§ **YOUR ASSIGNMENT**
Go through the entries below and copy each line containing the word "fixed".
+++ SUPPLIED MATERIAL +++
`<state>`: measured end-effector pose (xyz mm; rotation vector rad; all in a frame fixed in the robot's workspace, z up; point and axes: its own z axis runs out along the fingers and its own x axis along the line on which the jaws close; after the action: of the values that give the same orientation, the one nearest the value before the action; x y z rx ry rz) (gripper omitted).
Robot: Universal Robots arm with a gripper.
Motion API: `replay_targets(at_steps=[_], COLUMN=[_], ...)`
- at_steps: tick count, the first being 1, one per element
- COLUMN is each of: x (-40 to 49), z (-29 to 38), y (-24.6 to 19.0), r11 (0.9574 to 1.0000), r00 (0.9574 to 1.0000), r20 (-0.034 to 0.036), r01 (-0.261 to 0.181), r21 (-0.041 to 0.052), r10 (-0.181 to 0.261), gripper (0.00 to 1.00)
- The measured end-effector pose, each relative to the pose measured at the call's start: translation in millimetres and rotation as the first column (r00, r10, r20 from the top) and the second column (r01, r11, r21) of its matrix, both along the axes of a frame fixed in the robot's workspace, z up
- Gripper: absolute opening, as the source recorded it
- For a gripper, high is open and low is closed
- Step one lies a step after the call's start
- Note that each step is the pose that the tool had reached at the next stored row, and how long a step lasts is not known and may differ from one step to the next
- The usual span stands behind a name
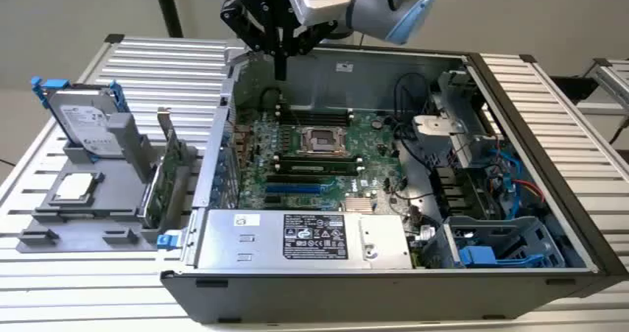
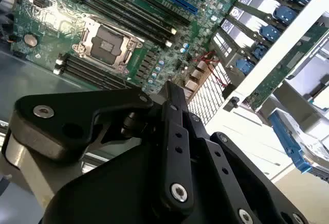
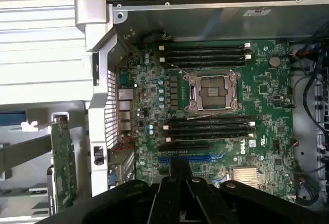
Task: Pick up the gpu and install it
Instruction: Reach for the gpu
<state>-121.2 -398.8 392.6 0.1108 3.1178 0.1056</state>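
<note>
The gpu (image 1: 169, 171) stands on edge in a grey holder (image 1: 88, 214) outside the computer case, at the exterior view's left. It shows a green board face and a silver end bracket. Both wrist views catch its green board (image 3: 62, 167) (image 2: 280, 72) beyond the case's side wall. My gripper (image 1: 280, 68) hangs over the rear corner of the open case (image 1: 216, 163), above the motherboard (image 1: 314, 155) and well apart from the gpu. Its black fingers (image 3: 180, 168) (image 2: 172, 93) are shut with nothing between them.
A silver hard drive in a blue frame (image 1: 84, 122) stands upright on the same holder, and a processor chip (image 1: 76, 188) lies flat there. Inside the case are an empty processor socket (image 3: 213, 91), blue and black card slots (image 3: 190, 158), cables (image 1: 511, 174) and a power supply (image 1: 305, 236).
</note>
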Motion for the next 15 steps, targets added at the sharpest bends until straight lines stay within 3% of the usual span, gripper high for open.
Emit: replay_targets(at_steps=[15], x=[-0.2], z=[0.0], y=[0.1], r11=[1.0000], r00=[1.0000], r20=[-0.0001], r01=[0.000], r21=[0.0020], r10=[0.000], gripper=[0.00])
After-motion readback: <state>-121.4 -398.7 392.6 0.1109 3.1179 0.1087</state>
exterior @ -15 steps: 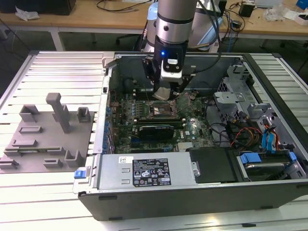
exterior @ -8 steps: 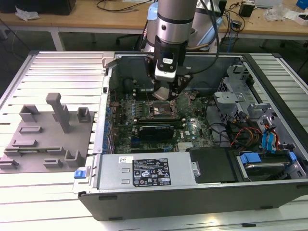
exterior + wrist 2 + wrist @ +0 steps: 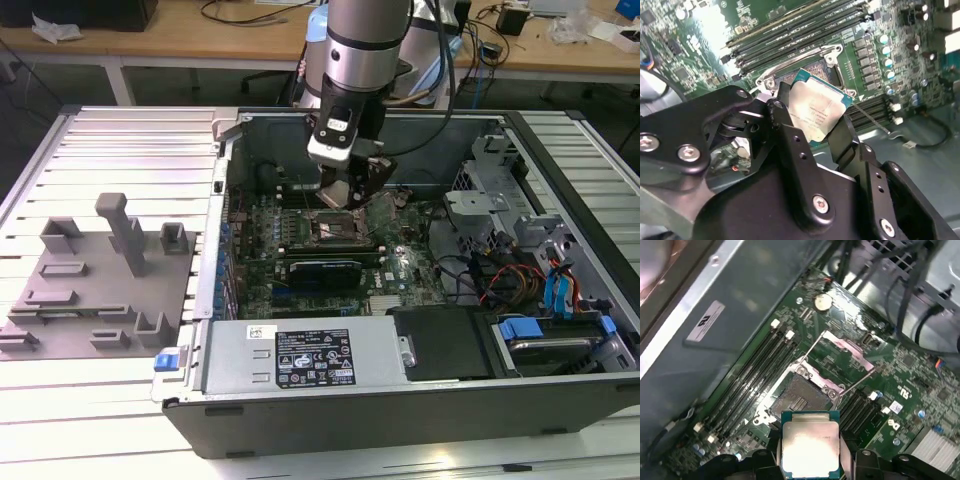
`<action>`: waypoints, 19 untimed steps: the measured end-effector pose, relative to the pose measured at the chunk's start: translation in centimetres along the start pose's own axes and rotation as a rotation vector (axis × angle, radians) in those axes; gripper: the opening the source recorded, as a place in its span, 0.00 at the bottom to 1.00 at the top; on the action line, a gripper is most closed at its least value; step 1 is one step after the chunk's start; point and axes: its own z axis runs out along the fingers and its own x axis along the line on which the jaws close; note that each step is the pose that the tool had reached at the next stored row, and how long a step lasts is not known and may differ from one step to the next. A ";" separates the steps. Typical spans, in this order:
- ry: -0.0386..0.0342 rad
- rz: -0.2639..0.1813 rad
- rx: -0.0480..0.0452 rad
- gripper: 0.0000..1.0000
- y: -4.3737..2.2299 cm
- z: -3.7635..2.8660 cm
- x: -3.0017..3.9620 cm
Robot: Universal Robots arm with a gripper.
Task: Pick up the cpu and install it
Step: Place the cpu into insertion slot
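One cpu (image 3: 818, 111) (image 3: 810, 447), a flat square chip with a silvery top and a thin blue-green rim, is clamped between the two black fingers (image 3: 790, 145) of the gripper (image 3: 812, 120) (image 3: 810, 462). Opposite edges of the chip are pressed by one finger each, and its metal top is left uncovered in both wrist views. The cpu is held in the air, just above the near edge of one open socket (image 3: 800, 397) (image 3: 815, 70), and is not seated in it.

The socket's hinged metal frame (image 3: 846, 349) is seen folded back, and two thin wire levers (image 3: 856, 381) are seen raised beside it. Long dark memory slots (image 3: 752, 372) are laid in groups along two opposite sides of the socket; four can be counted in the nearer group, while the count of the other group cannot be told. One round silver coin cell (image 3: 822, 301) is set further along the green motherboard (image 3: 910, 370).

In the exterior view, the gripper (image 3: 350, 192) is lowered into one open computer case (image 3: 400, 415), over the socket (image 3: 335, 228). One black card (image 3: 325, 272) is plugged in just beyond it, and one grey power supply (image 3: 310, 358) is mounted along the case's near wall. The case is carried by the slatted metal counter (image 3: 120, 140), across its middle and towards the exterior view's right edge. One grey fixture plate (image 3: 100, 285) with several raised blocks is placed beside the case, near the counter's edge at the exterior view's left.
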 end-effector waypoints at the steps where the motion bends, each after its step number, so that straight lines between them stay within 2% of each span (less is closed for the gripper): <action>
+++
§ **SOLUTION TO THIS EXERCISE**
`<state>`: measured end-effector pose (xyz mm; rotation vector rad; all in a frame fixed in the robot's workspace, z up; point and axes: its own z axis runs out along the fingers and its own x axis along the line on which the jaws close; after the action: of the values that give the same orientation, the one nearest the value before the action; x y z rx ry rz) (gripper omitted).
- The measured end-effector pose, each relative to the pose measured at the call's start: translation in millimetres and rotation as the first column (r00, r10, r20 from the top) and the second column (r01, r11, r21) of its matrix, both along the axes of a frame fixed in the robot's workspace, z up

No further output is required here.